[Collected data entries]
+ + +
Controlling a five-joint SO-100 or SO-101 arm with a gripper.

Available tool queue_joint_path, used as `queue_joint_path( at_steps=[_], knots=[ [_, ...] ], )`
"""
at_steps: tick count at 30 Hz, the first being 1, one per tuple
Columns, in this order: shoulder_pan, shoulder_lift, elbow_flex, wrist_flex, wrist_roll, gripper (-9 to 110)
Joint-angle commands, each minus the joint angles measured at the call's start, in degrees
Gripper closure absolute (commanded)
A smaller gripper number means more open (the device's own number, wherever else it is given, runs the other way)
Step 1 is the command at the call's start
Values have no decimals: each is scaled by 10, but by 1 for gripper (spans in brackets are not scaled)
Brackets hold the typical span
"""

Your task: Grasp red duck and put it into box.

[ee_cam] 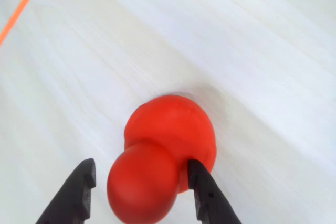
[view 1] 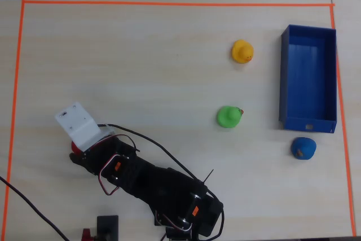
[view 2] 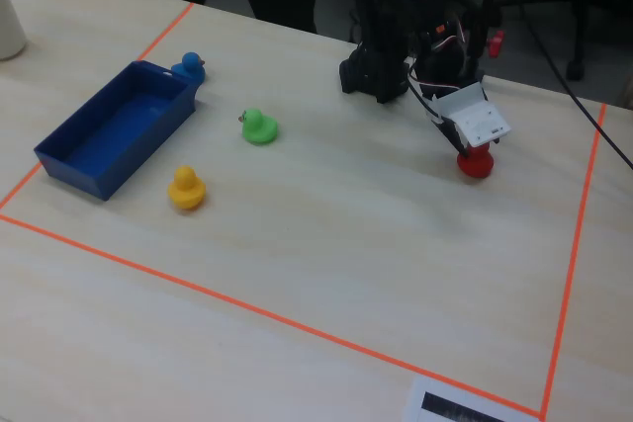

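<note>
The red duck (ee_cam: 168,150) stands on the pale wooden table, between my gripper's (ee_cam: 140,166) two black fingers. The right finger (ee_cam: 202,187) touches the duck's side; the left finger (ee_cam: 79,190) stands a little apart from it. The gripper is open around the duck. In the overhead view only a sliver of the duck (view 1: 74,147) shows under the white wrist camera mount, at the left of the table. In the fixed view the duck (view 2: 476,164) sits right below the gripper (view 2: 473,150). The dark-blue box (view 1: 307,77) lies far off at the right edge and is empty; it also shows in the fixed view (view 2: 114,135).
A yellow duck (view 1: 242,51), a green duck (view 1: 229,116) and a blue duck (view 1: 303,148) sit near the box. Orange tape (view 1: 169,4) frames the work area. The arm's base and cables (view 1: 180,201) fill the bottom middle of the overhead view.
</note>
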Motion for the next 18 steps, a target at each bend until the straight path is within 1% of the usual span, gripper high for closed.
queue_joint_path(
  at_steps=[1,2,12,15,18],
  knots=[
    [11,-4,-10,2,2,99],
    [14,-7,-15,6,2,101],
    [52,-37,-124,98,-3,101],
    [100,-12,-182,118,-7,101],
    [176,-20,-293,156,-18,101]
  ],
)
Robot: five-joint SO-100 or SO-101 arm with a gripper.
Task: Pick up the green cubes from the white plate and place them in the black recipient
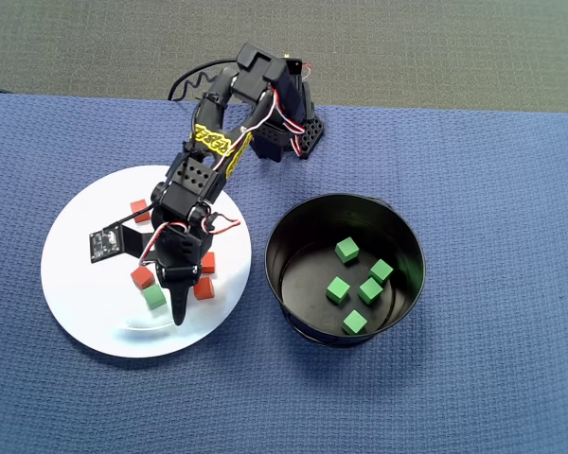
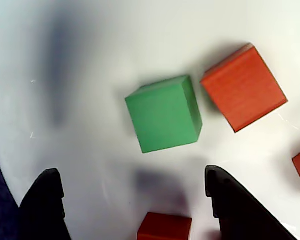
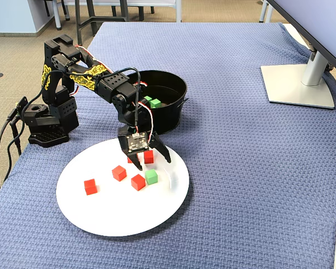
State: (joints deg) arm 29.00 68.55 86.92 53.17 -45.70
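Matte green cube [image 2: 164, 113] on white plate [image 2: 90, 50].

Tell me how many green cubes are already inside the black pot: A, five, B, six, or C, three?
A: the overhead view shows five green cubes lying in the black pot, and one last green cube on the white plate under the open gripper.

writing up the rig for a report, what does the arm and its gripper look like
The arm is black plastic in blocky segments, with yellow patterned tape on its upper links and loose red, white and black wires along it. The gripper has two tapered black fingers, with a small bare camera board at the wrist.
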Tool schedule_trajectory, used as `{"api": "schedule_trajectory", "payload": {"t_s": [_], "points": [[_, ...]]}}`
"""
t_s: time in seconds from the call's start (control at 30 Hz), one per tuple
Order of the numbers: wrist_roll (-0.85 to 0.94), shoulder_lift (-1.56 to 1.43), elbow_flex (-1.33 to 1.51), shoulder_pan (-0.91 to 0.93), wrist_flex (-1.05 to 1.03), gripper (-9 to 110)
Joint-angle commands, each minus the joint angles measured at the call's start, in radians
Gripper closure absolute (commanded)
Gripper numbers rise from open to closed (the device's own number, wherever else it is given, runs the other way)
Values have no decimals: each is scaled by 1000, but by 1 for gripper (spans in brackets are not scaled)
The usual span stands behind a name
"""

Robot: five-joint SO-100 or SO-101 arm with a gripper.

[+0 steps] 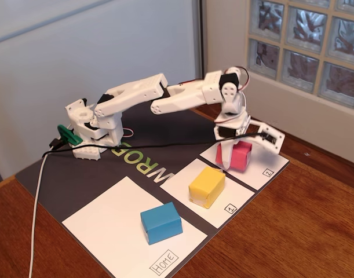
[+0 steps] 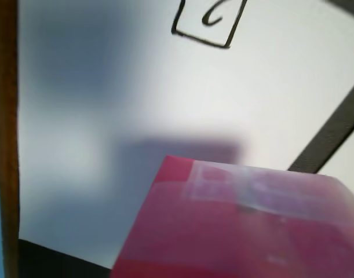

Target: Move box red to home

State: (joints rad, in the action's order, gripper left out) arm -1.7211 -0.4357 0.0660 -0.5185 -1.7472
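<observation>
Fixed view: a white five-joint arm reaches from its base at the left of a dark grey mat across to the right, its two-finger gripper pointing down over the small pinkish-red paper-wrapped block. The fingers stand on either side of the block's near end and appear closed against it, though the contact itself is too small to confirm. The red block sits on, or just above, the small white paper rectangle marked "2", at the far right of the mat; whether it touches the paper cannot be told.

A yellow paper-wrapped block rests on the neighbouring white rectangle marked "1". A blue paper-wrapped block lies on the largest white paper square, whose near corner carries the hand-lettered label "HOME". The red block is well apart from that square. The mat lies on a brown wooden table.

Wrist view: the red block fills the lower right, blurred, casting a shadow on the white paper, where the boxed "2" shows at top.
</observation>
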Motion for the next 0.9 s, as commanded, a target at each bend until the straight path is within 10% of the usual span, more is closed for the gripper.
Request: {"api": "schedule_trajectory", "payload": {"t_s": [0.0,0.87], "points": [[34,-158,-44,18,-94,102],[259,-865,433,275,-187,102]]}}
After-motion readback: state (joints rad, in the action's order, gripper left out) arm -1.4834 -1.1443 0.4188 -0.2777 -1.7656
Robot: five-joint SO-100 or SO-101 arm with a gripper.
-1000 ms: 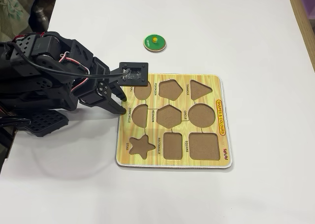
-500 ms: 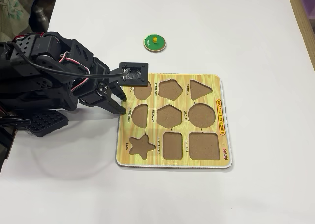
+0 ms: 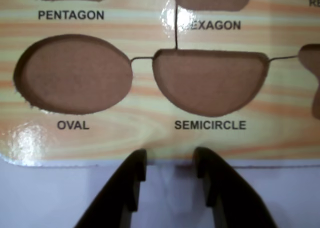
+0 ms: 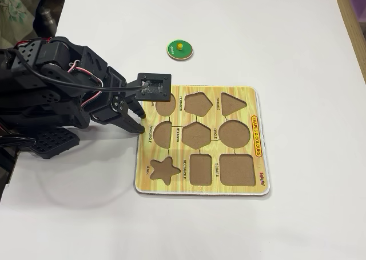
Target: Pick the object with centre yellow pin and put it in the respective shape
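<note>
Down low at the shape board (image 4: 240, 94) left edge, gripper (image 3: 170, 160) empty with jaws slightly apart. Farther back on the white table (image 4: 286, 31), green disc (image 4: 179, 49), well apart from the CIRCLE cutout (image 4: 234, 134).

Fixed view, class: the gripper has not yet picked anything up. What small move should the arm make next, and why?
Probably lift and swing the gripper toward the green disc. The gripper sits empty, slightly open, at the left edge of the shape board by the semicircle cutout, while the disc lies untouched on the white table beyond the board's far edge, and the circle cutout is empty.
</note>
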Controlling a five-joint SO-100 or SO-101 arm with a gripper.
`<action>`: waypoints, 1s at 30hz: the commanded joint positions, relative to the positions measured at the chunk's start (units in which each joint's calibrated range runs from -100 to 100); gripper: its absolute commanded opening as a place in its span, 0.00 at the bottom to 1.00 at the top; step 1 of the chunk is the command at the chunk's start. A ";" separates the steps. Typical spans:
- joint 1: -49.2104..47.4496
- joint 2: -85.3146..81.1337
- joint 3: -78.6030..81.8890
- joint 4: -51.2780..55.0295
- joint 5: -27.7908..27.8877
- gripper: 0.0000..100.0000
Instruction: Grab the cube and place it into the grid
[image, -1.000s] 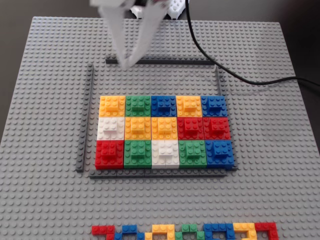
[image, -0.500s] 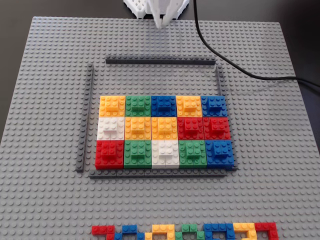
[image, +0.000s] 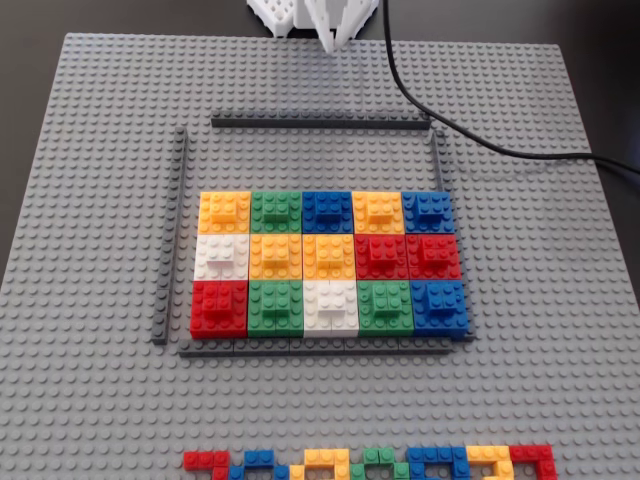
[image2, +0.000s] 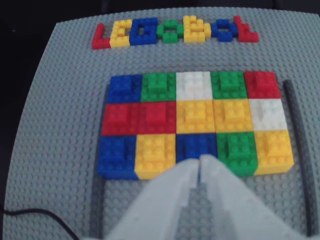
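The grid (image: 326, 300) is three rows of five coloured cubes inside thin dark grey strips (image: 320, 123). Several yellow-orange cubes sit in it, for example at the back left (image: 224, 212) and in the middle row (image: 328, 255); I cannot tell which one is the task's cube. My white gripper (image: 335, 40) hangs at the baseplate's far edge, well behind the grid. In the wrist view the gripper (image2: 199, 161) is shut with nothing between its fingers, and its tips overlap the near blue cube (image2: 192, 145) of the grid (image2: 197, 117).
A black cable (image: 450, 130) runs from the arm across the back right of the grey baseplate (image: 90, 400). A single line of flat coloured bricks (image: 370, 462) lies along the front edge and shows at the top in the wrist view (image2: 175, 31).
The gripper has pulled back from above the rear grey strip to the baseplate's far edge and shifted right. Over the last half second it barely moved. The cubes are unchanged.
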 joint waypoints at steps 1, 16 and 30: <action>0.50 -4.65 4.52 -3.15 0.10 0.00; 1.60 -5.34 22.55 -12.53 0.39 0.00; 1.75 -5.43 27.62 -11.07 3.42 0.00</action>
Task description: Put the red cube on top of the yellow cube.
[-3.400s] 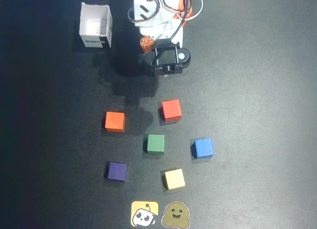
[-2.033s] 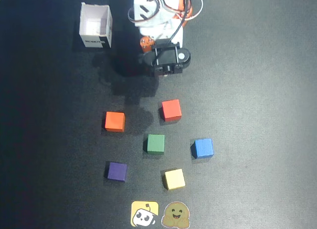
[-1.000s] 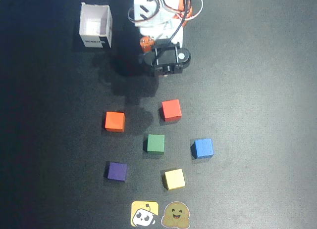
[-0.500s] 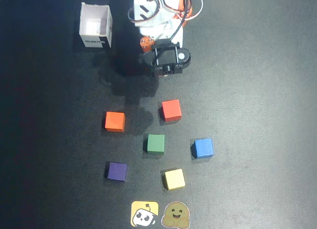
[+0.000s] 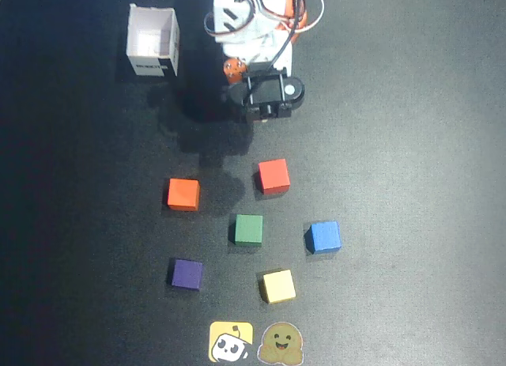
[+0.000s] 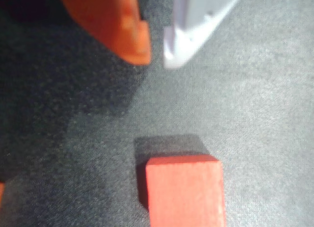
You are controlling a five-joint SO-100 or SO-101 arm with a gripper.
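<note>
The red cube [image 5: 273,176] sits on the dark mat just below my arm's wrist [image 5: 269,93] in the overhead view. In the wrist view it [image 6: 185,190] lies at the bottom centre, apart from my gripper [image 6: 157,58]. The orange finger [image 6: 122,26] and the white finger [image 6: 191,31] stand almost together with nothing between them, above the mat. The pale yellow cube [image 5: 278,286] sits near the front of the mat, below the green and blue cubes. It is out of the wrist view.
An orange cube [image 5: 183,194] lies left of the red one. A green cube [image 5: 248,229], a blue cube [image 5: 324,236] and a purple cube [image 5: 187,274] lie around the middle. A white open box [image 5: 152,42] stands at the back left. Two stickers [image 5: 231,341] lie at the front edge.
</note>
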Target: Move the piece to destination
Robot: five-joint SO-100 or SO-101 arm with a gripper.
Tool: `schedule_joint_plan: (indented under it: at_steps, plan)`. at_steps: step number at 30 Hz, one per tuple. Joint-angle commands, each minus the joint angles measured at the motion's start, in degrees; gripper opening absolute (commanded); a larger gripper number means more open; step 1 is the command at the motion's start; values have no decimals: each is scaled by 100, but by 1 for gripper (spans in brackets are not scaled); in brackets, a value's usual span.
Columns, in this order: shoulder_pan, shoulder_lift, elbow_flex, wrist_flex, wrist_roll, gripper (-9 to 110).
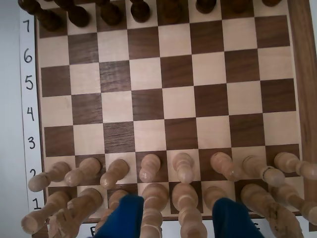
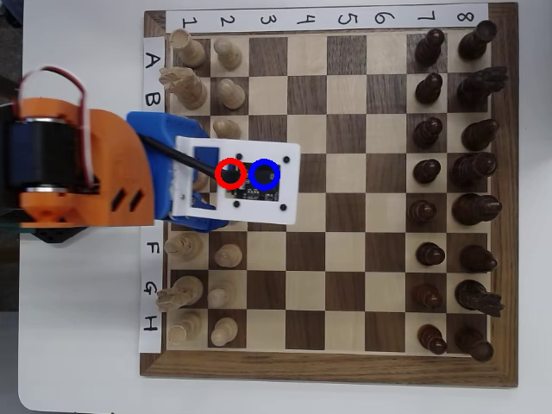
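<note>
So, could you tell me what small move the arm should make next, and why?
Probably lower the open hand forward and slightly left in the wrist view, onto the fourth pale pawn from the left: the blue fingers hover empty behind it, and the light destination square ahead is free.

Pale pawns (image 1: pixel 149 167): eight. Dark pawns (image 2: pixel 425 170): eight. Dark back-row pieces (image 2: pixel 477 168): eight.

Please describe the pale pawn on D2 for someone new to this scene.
In the wrist view, find the number strip left of the chessboard. Count along rank 2's pale pawns: the piece is fourth from it, on a dark square; its neighbours stand on light ones.
</note>
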Motion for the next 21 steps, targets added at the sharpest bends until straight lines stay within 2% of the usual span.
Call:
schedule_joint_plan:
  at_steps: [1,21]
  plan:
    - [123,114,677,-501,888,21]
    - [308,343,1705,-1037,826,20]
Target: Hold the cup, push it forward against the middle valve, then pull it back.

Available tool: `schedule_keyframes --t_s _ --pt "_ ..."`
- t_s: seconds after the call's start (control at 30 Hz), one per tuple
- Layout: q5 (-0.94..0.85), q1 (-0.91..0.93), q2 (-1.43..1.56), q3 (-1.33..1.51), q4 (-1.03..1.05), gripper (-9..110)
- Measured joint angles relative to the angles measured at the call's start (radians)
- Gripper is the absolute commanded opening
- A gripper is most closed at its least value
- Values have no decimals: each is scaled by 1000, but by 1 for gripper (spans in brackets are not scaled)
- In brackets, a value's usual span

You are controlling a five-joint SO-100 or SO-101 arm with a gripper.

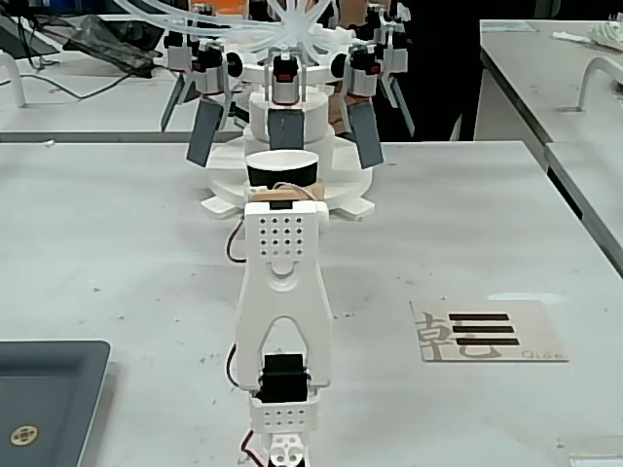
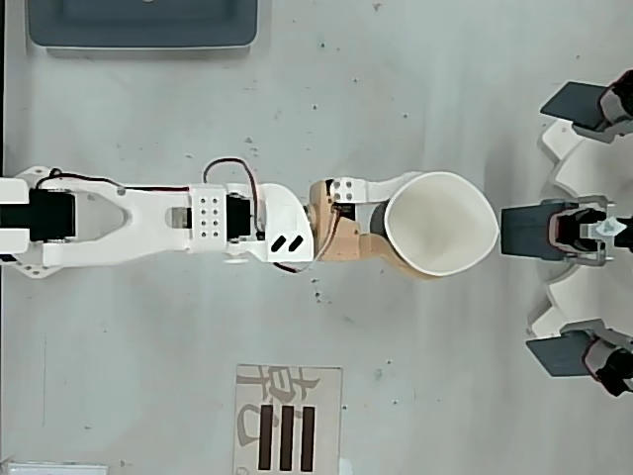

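Nearest us, the white arm (image 1: 282,321) reaches along the bench (image 1: 117,253) toward the middle valve (image 2: 529,232). We see its claw (image 2: 396,230) clamped around the cup (image 2: 440,224), whose squeezed rim sits just short of that valve, not touching.

The bench (image 1: 117,253) is a pale grey, lightly speckled tabletop, evenly lit with soft shadows. Near its right edge in the fixed view lies a beige card (image 1: 492,331) printed with a character and three dark bars. A dark grey tray (image 1: 44,399) sits at the near left corner. Behind the far edge stands another light table (image 1: 78,102) carrying black cables (image 1: 107,44), and to the right a further grey table (image 1: 550,68) with a white curved bracket (image 1: 596,78). Between them the background is dark.
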Motion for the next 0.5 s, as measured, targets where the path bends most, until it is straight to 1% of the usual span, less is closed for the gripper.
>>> schedule_keyframes --t_s 0.5 --pt "0 0 0 0 -8 4"
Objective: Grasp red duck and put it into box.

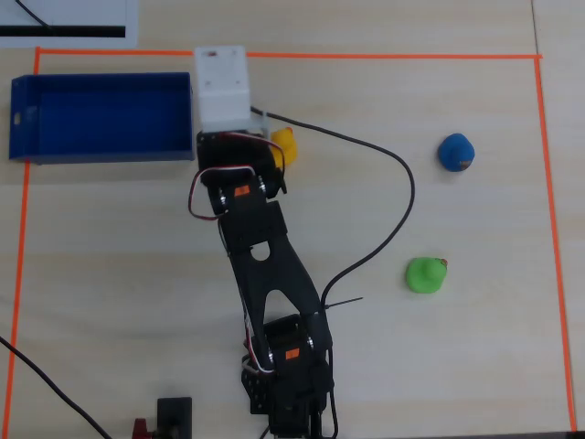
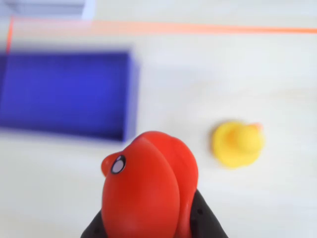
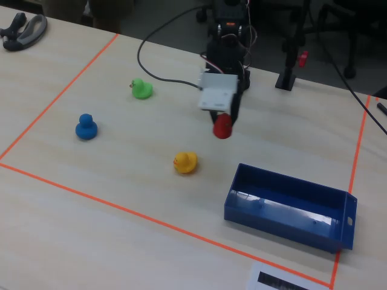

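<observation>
The gripper [image 3: 224, 124] is clamped on the red duck [image 2: 148, 191], holding it above the table [image 3: 121, 175] between the yellow duck [image 3: 185, 162] and the blue box [image 3: 290, 208], beside the box rather than over it. From overhead the red duck is hidden under the arm and the yellow duck half covered. In the wrist view the black fingers [image 2: 205, 220] are mostly hidden and the box is blurred.

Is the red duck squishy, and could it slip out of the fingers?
Probably a bit squishy: the red duck looks like smooth rubber. It is likely light, since it hangs lifted above the table in the fixed view. Its rounded, glossy body might slip between the dark fingers.
</observation>
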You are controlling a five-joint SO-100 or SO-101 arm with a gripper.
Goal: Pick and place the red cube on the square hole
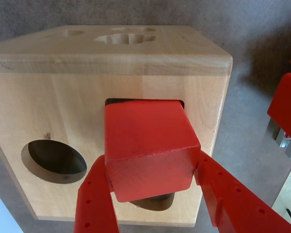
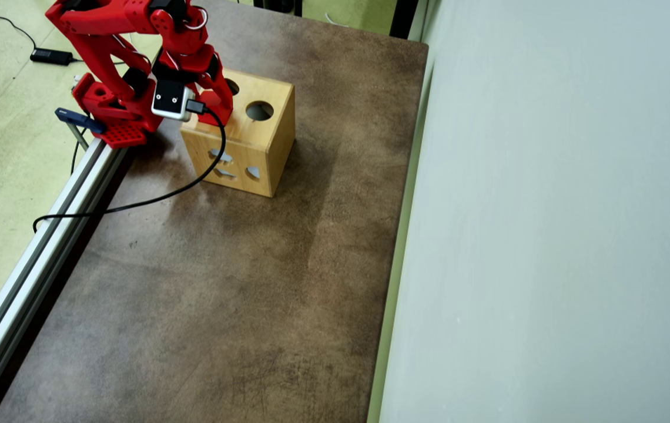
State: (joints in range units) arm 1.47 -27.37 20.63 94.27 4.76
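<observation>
In the wrist view the red cube (image 1: 148, 145) sits clamped between my two red fingers, and my gripper (image 1: 150, 162) is shut on it. The cube hangs right over the pale wooden box (image 1: 53, 111) and covers most of the square hole (image 1: 111, 101), of which only a dark strip along the top edge shows. A round hole (image 1: 53, 160) lies to the left, and a rounded-triangle hole (image 1: 157, 201) peeks out under the cube. In the overhead view my gripper (image 2: 217, 103) is over the box (image 2: 241, 141) near its left side. The arm hides the cube and the square hole there.
The box stands on a brown table (image 2: 223, 282). An aluminium rail (image 2: 47, 235) runs along the table's left edge by the arm's base (image 2: 111, 117). A black cable (image 2: 135, 202) loops across the table. A pale panel (image 2: 546, 235) borders the right side.
</observation>
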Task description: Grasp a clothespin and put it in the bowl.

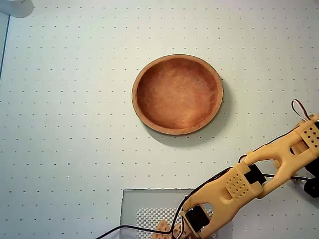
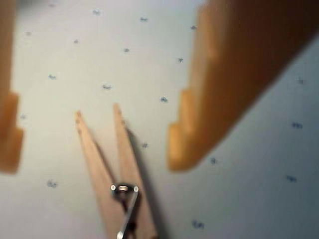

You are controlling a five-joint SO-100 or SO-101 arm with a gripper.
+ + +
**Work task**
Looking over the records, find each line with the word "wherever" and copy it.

**Exercise result**
A smaller gripper number means more open (the device's own number, wherever else it is given, runs the other way)
Gripper numbers rise from open to closed (the device's own number, wherever else it is given, runs the other way)

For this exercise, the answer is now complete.